Now, here was a stone-cold crazy idea: A guy who had never held elected office running for president. But wasn’t Doug Hoffman a guy who had never held public office? And, in the subsequent historic mid-term Republican landslide, didn’t we elect lots of other people who had never held elected office, including Allen West? And don’t all the really genius ideas sound crazy at first?
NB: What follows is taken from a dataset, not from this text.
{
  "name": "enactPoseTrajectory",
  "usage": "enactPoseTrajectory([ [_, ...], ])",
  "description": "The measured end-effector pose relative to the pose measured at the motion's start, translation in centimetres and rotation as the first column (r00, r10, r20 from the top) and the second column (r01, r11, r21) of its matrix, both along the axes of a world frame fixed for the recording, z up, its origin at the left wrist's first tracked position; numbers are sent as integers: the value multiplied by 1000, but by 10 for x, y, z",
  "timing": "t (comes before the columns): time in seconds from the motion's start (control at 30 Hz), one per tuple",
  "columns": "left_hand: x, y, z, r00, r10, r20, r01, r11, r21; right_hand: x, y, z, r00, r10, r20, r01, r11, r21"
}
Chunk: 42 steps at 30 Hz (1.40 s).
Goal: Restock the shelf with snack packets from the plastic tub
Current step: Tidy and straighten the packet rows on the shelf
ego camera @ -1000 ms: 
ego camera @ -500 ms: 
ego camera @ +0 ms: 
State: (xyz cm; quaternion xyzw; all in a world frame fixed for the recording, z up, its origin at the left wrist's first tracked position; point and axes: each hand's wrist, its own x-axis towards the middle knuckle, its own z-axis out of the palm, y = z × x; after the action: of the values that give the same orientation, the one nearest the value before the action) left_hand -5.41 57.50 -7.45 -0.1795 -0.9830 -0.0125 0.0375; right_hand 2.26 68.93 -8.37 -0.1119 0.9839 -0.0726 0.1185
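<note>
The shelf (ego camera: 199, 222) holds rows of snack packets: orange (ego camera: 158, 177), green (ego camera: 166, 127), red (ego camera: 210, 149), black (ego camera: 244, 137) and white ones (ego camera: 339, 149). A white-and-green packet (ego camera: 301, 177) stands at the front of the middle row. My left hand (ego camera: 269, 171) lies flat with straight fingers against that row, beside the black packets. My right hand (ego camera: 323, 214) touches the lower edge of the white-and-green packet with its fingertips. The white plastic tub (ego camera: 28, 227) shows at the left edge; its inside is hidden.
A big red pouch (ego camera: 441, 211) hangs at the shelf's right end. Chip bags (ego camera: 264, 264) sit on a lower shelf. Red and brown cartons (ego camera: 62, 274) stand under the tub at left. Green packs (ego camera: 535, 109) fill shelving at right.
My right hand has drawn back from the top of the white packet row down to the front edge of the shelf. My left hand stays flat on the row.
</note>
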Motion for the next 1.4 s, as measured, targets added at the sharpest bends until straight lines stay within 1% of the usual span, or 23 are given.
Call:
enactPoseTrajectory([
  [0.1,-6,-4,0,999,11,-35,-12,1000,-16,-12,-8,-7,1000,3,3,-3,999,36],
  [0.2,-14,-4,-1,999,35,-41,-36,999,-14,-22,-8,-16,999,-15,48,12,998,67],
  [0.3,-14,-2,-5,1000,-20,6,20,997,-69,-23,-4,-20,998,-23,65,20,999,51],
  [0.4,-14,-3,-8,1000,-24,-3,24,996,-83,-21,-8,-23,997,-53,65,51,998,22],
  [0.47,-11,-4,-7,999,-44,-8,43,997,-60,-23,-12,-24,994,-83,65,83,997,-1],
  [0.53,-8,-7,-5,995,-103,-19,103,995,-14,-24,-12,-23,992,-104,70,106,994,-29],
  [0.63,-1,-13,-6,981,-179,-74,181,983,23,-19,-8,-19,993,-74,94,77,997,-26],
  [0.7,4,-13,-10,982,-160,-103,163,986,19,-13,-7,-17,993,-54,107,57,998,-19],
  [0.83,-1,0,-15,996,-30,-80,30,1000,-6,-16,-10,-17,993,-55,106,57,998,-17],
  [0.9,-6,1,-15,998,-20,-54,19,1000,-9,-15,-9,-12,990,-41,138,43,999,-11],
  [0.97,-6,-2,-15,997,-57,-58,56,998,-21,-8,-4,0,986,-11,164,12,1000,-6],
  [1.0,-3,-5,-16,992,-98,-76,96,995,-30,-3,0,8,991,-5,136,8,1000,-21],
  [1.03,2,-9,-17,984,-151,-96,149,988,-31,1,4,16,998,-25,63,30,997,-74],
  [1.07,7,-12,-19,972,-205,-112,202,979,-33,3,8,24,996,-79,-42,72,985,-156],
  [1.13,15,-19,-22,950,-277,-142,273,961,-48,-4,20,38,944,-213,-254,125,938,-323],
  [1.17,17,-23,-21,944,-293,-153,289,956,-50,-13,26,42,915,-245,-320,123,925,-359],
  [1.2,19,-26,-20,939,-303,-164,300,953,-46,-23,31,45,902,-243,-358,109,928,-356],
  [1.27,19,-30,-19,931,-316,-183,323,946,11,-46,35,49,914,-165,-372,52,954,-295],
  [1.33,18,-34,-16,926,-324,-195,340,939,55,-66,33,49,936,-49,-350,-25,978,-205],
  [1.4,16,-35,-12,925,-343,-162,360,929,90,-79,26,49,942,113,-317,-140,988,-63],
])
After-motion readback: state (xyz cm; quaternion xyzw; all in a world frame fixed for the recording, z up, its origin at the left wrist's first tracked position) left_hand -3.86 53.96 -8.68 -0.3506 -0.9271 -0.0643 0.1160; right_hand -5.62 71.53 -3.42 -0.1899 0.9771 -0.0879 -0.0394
Herman Cain was perfect. As I later said, he’s “Steve Forbes with charisma” — a guy with a business background who can also fire up a crowd. The very fact that he was regarded by all the “experts” as a hopeless long shot made him the dream candidate for Tea Party activists, who love nothing better than to prove the experts wrong. So Nov. 13, at the end of a long post about the Patterico-Goldstein feud, I wrote this:

This isn’t 2003-2005. The GOP isn’t riding high in the saddle with control of the White House and both chambers of Congress. The Republican Party reached its low ebb of 2008 by following the advice of Karl Rove and others who thought they were The Smartest Guys in the Room. The establishmentarian political style of the Bush era isn’t going to defeat the Obama Machine, and Republicans aren’t going to win future battles by promising a return to the status quo ante.
People are sick and tired of that same old politics-as-usual crap. . . .
The Republican Party “brand damage” problem, a legacy of the Bush era, is not going to be repaired by nominating unprincipled career politicians . . .
Yeah: Herman Cain. Having backed a few can’t-possibly-win underdogs in the past couple of years — I went all-in for Rubio when he was 35 points down — I’m taking a long, hard look at that dark horse. . . .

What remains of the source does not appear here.